9  Wilcoxon Signed Rank Test for One Sample

Author
Affiliations

Gabriel J. Odom

Florida International University

Robert Stempel College of Public Health and Social Work

9.1 Introduction to Wilcoxson Signed Rank Test

The one-sample Wilcoxson Signed Rank Test is used to compare a sample proportion to a population proportion.

9.2 Mathematical definition of the Wilcoxson Signed Rank Test

See the maths here: https://en.wikipedia.org/wiki/Wilcoxon_signed-rank_test

9.3 Data source and description

We will use gene-level \(p\)-values from the Golub and Van Loan (1999) data set from the R package multtest:: (https://rdrr.io/bioc/multtest/man/golub.html); the original is a data set of data set of gene expression values for leukemia, but we have gene-specific \(p\)-values from a gene-level hypothesis test. We created these \(p\)-values in the script R/create_golub_data_20240523.R, but they do not represent any real analysis results.

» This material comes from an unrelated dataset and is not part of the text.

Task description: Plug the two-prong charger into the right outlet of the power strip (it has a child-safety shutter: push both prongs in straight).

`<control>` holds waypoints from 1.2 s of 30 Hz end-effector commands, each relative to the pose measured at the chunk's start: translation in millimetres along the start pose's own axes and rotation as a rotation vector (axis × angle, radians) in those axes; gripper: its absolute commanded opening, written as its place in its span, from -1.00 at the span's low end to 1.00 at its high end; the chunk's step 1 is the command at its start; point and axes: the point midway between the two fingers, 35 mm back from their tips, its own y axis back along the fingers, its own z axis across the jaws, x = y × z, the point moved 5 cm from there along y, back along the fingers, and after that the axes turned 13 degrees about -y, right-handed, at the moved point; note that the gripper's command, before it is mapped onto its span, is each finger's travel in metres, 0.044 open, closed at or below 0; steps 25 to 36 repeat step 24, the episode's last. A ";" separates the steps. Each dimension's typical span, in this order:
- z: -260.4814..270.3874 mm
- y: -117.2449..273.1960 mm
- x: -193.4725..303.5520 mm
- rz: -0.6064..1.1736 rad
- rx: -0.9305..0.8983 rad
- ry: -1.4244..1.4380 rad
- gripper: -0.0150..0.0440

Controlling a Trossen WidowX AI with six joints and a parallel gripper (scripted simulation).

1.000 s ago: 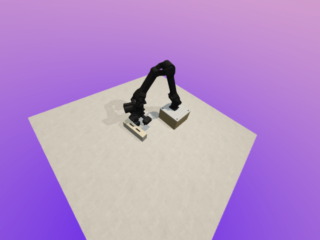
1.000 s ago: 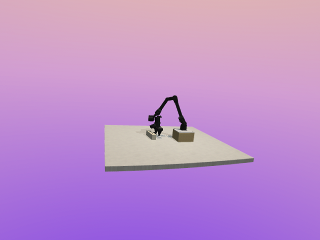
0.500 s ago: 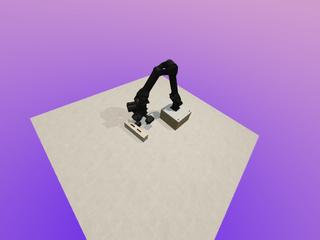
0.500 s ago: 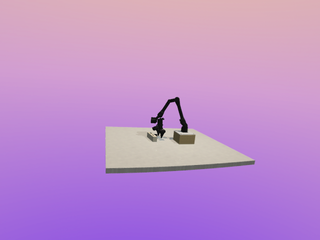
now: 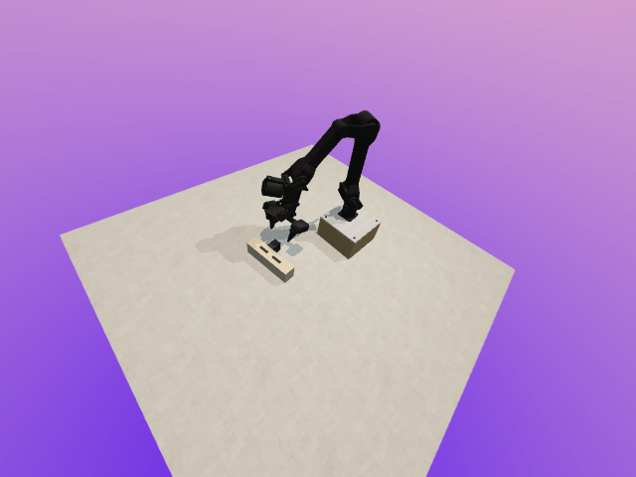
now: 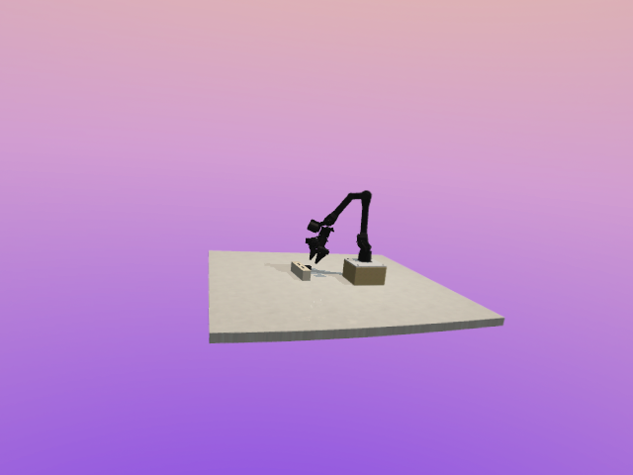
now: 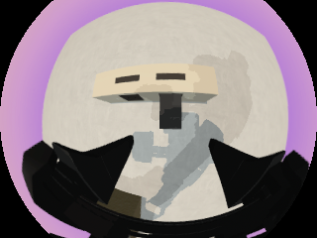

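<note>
The cream power strip (image 5: 285, 266) (image 6: 300, 271) (image 7: 106, 83) has two dark slots on top. In the wrist view, a dark opening (image 7: 132, 97) shows at the left of its arm-facing side. The black charger (image 5: 275, 245) (image 6: 308, 267) (image 7: 170, 114) sits against the right part of that same side, with no gap visible between them. Its prongs are hidden, so their depth cannot be told. My gripper (image 5: 280, 234) (image 6: 313, 261) (image 7: 171, 139) is open and empty, above the charger and toward the arm base, apart from it.
The arm stands on a brown box (image 5: 334, 238) (image 6: 363, 274) (image 7: 128, 203) with a pale top plate, on the arm's side of the strip. The beige table top (image 5: 308, 359) (image 6: 265, 307) ends in open edges all round. Arm shadows fall near the charger.
</note>
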 end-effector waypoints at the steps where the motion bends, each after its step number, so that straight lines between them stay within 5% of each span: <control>1: 3.1 23.3 -1.6 -0.186 -0.035 0.030 1.00; 36: 3.2 24.6 -1.7 -0.195 -0.036 0.032 1.00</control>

9.4 Cleaning the data to create a model data frame

Because our method requires only one sample, we have very little work to do. We import the data set of \(p\)-values.

golub_pVals_num <- readRDS(file = "../data/02_golub_pVals_20240523.rds")

There are 3051 \(p\)-values. The null hypothesis would be that there is no statistically significant effects in the data, so the distribution of these \(p\)-values should be a Uniform distribution. Our hypothesis is that the population mean is then 0.5 (the average value of a Uniform distribution).

9.5 Assumptions of the Wilcoxson Signed Rank Test

To use a one-sample Wilcoxson Signed Rank Test, we make the following assumptions:

  1. The data are from a random sample
  2. Each observation in the data are independent
  3. The values can be “ranked”

If these assumptions hold, then the test statistic is asymptotically normal.

9.6 Checking the assumptions

9.6.1 Independence and Randomness

These are gene-level \(p\)-values, so we do not have “independence”. However, because this is a pedagogical example, we will take a random sample of these genes to test (and this random sample should be independent enough, but we have no guarantee of this).

# Create random sample of genes to test
set.seed(20150516)
gene_sample <- sample(
  x = golub_pVals_num,
  size = 200,
  replace = FALSE
)

What does the data distribution look like?

hist(gene_sample)

Remember, this is a “fake” analysis (all 38 samples in this data are leukemia cases, and I tested one half against the other—there should absolutely NOT be any real biological signal in this data).

9.6.2 Type of Data

These values are \(p\)-values, so they can be ranked.

9.7 Code to run a Wilcoxson Signed Rank Test

Now that we have checked our assumptions, we can perform the Wilcoxson Signed Rank Test on random samples of the genes to test if they have an average value of 0.5.

wilcox.test(
  x = gene_sample,
  mu = 0.5, # average from all theoretical p-values under H0
  alternative = "less" # H1: random p-values < 0.5
)

    Wilcoxon signed rank test with continuity correction

data:  gene_sample
V = 5859, p-value = 1.584e-07
alternative hypothesis: true location is less than 0.5

9.8 Brief interpretation of the output

The \(p\)-value for this test is less than 0.05, so we reject the hypothesis that the average gene-specific \(p\)-value for this set of results is greater than or equal to 0.5 (the theoretical average of \(p\)-values under the null hypothesis).